> _Your instructions_:
Your output should be exactly the lines from the one containing "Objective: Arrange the" through the last line of the listing, and nothing else. Pictures stay out.

[Data excerpt — start]

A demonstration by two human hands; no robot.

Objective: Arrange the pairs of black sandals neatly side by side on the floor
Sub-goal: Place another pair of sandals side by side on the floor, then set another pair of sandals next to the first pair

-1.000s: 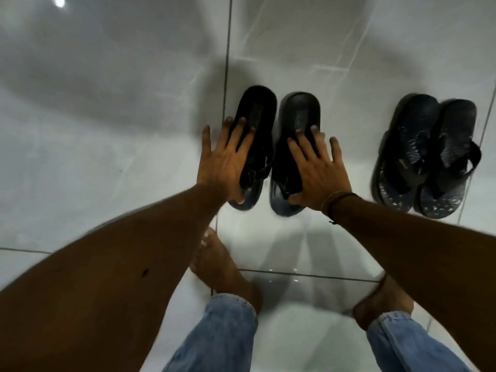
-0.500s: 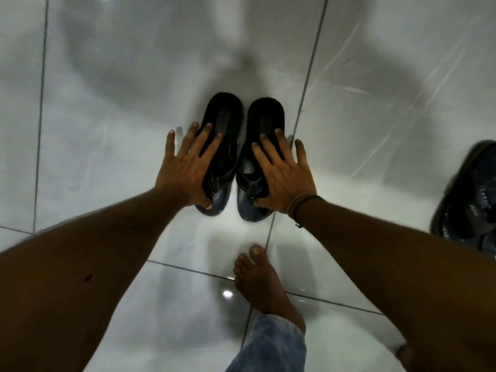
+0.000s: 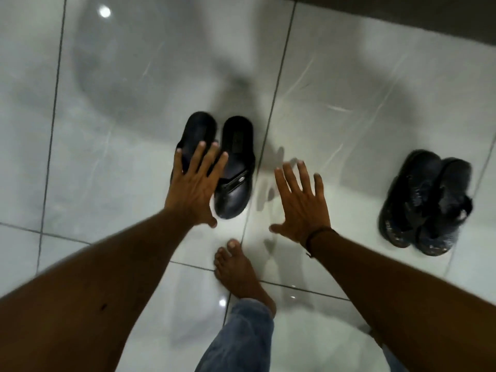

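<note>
A pair of smooth black sandals (image 3: 236, 167) lies side by side on the white tiled floor, toes pointing away from me. My left hand (image 3: 194, 187) is spread flat over the left sandal of that pair, hiding its heel end. My right hand (image 3: 302, 202) hovers open to the right of this pair, over bare tile, touching nothing. A second pair of black sandals (image 3: 426, 202), patterned and strapped, sits together farther right.
My bare foot (image 3: 240, 272) with a blue jeans cuff stands just behind the hands. A dark wall base (image 3: 402, 14) runs along the top right. Glossy white tiles (image 3: 107, 157) with thin grout lines spread all around.
My right hand has lifted off the right sandal and moved to the right, fingers spread. My left hand stays on the left sandal. The view has swung so the second pair shows fully again.
</note>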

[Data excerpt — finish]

> _Solution to the problem_:
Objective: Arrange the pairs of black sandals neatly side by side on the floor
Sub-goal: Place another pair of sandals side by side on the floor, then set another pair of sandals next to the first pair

-1.000s: 
-0.500s: 
+0.000s: 

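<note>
A pair of smooth black sandals (image 3: 236, 167) lies side by side on the white tiled floor, toes pointing away from me. My left hand (image 3: 194, 187) is spread flat over the left sandal of that pair, hiding its heel end. My right hand (image 3: 302, 202) hovers open to the right of this pair, over bare tile, touching nothing. A second pair of black sandals (image 3: 426, 202), patterned and strapped, sits together farther right.
My bare foot (image 3: 240, 272) with a blue jeans cuff stands just behind the hands. A dark wall base (image 3: 402, 14) runs along the top right. Glossy white tiles (image 3: 107, 157) with thin grout lines spread all around.
My right hand has lifted off the right sandal and moved to the right, fingers spread. My left hand stays on the left sandal. The view has swung so the second pair shows fully again.
</note>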

The output is done.